Gelatinous drop-like corneal dystrophy results from grayish deposits of abnormal material near the surface of the cornea. This creates an irregular surface, sometimes described as resembling a mulberry. Periodic symptoms consisting of painful scratchy sensations and sensitivity to light may appear in the first decade of life . The abnormal deposits can enlarge and when they are dense enough vision can be seriously impaired. Cataracts have been reported to occur in young people with this disorder. There are no systemic abnormalities associated with the corneal disease.

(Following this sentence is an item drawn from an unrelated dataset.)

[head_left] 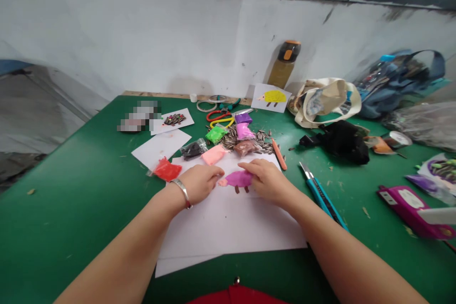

This is an autosomal recessive disorder which requires two mutations of the same gene, one contributed by each normal, carrier parent. Such parents can expect that each of their children have a 25% risk of inheriting the disease. The family pattern is a horizontal one since the disease is not passed directly from parent to child.
This disorder can only be diagnosed by an ophthalmologist by examination of the eye. The prognosis is generally good although the disease may progress to cause significant loss of vision. A corneal transplant can successfully restore clear vision but the deposits tend to recur after a few years.